Task instructions:
Identify each line in the records below that contains the word "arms", and copy it.
== == ==
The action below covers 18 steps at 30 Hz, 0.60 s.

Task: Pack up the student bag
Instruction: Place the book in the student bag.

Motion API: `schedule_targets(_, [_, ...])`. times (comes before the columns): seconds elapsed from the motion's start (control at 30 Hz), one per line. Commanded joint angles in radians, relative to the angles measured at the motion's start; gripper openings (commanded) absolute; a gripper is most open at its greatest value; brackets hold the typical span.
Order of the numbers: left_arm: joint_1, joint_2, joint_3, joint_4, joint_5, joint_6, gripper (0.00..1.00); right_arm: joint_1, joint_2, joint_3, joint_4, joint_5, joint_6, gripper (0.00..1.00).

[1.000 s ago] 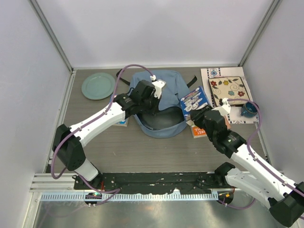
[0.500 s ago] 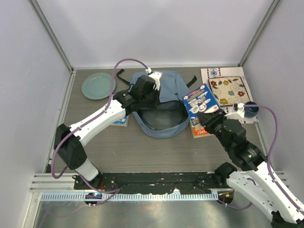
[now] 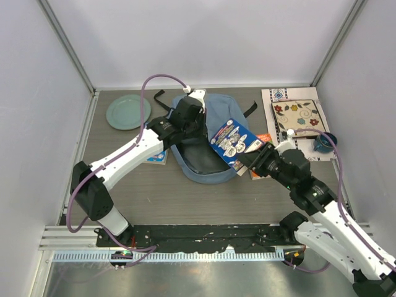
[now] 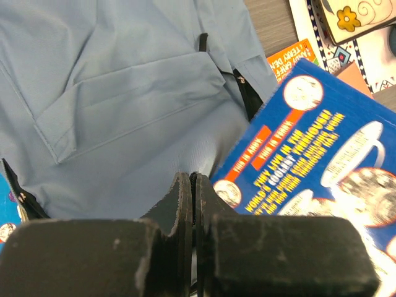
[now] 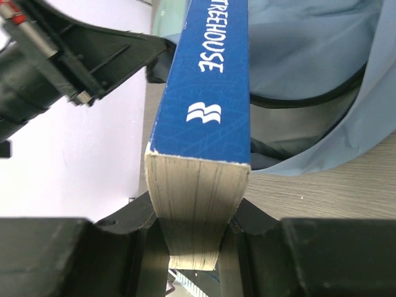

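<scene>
Gripper on the right arm (image 3: pixel 250 162) is clamped on the lower corner of a thick blue book (image 3: pixel 234 142), held tilted above the right rim of the student bag (image 3: pixel 219 108). The left gripper (image 3: pixel 193 113) has its fingers pressed together low over the bag's blue fabric; whether any cloth is pinched between them cannot be told. The left arm lies across the bag's left side.

The bag sits at the middle of the counter (image 3: pixel 185 198), its long axis running from the top of the frame toward the bottom, with the dark-lined mouth at its lower end.

An orange book (image 3: pixel 265 137) lies just right of the bag, partly under the right arm. Further right are a patterned mat (image 3: pixel 279 96), a floral tile (image 3: pixel 298 114) on it, and a blue mug (image 3: pixel 323 143). A green plate (image 3: pixel 128 112) lies at upper left, and a thin booklet (image 3: pixel 158 158) shows under the left arm.

Only the right wrist view shows the book's page edges and the spine word "TREEHOUSE". Only the left wrist view shows the bag's stitched front pocket (image 4: pixel 124 105).
</scene>
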Motion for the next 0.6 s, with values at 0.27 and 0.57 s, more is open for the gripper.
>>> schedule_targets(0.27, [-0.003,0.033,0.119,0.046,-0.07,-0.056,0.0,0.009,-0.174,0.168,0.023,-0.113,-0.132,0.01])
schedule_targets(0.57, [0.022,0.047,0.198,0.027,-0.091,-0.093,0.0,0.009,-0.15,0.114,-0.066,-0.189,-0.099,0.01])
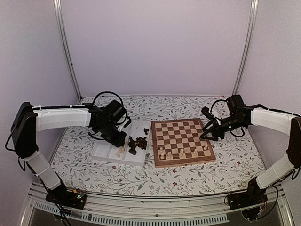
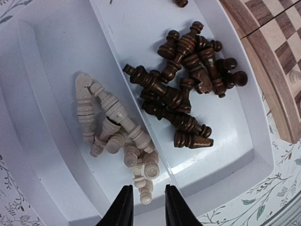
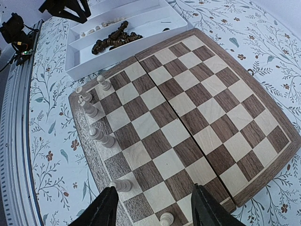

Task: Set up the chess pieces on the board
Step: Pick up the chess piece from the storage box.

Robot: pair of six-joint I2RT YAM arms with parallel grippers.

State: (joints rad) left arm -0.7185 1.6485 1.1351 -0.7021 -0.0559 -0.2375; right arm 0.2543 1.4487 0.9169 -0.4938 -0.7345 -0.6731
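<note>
The board (image 3: 188, 108) lies under the right gripper (image 3: 154, 190), whose jaws are spread wide and empty. The tray (image 2: 47, 70) lies under the left gripper (image 2: 148, 190). Its jaws are narrowly parted and we see nothing gripped. Standing cream pieces (image 3: 101, 136) line the board edge beside the right fingers. Heaped cream pieces (image 2: 117, 136) lie just ahead of the left tips, with dark pieces (image 2: 188, 94) further off.

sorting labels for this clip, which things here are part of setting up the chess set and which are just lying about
Part of the job:
loose cream pieces
loose dark pieces
white tray holding both
board
standing cream pieces on it

Just lying about:
flowered tablecloth
metal rail at the near edge
</note>
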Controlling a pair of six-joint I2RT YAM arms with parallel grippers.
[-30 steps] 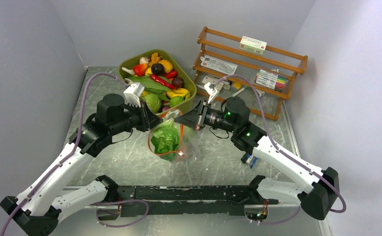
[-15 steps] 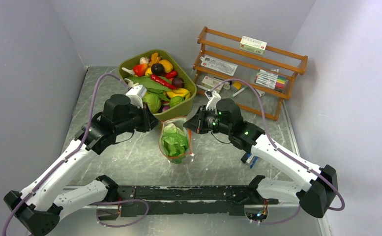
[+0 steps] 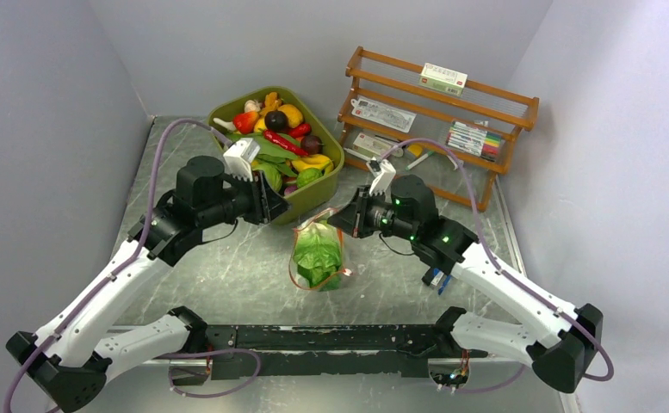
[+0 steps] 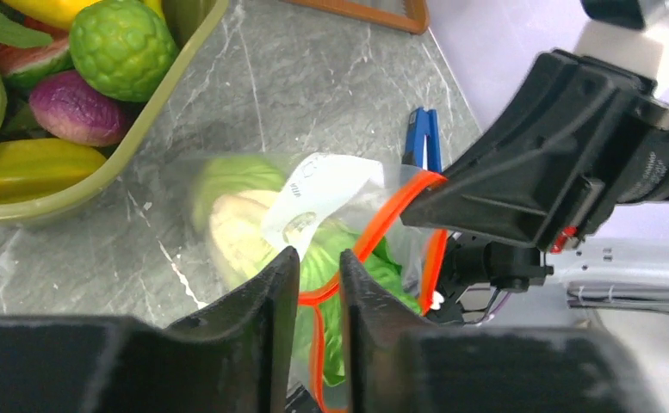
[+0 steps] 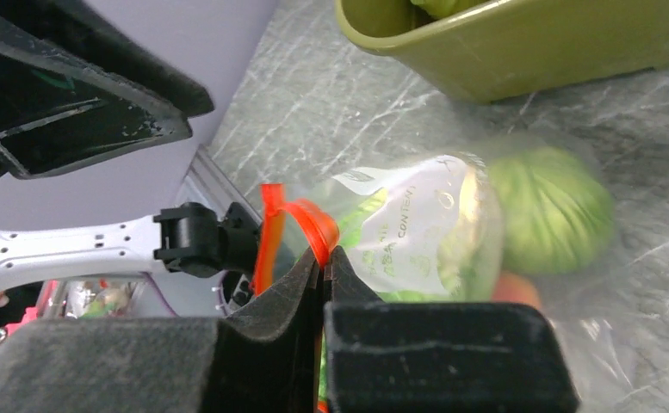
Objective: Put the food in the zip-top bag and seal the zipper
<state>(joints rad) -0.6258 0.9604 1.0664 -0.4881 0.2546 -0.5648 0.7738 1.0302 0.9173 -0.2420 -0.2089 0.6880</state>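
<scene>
Right gripper (image 5: 324, 256) is clamped tight on the thin orange-red zipper strip (image 5: 300, 215), pinching up the mouth of the clear floppy zip-top bag (image 5: 417, 228). The bag sits around the middle of the grey marbled table (image 3: 227, 275), just on the near side of the olive-green plastic tub (image 3: 313, 194) of toy produce at the far edge. Leafy green toy lettuce (image 3: 315, 254) and a round green toy cabbage (image 5: 550, 211) are inside the bag. Left gripper (image 4: 318, 258) has only a narrow gap between its fingers and hovers beside the bag; it doesn't look like it's holding anything.
</scene>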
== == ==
Answer to the problem:
Robot: pair of six-joint I2RT YAM arms with parallel grippers.
Controlling a pair of six-joint I2RT YAM arms with parallel grippers.

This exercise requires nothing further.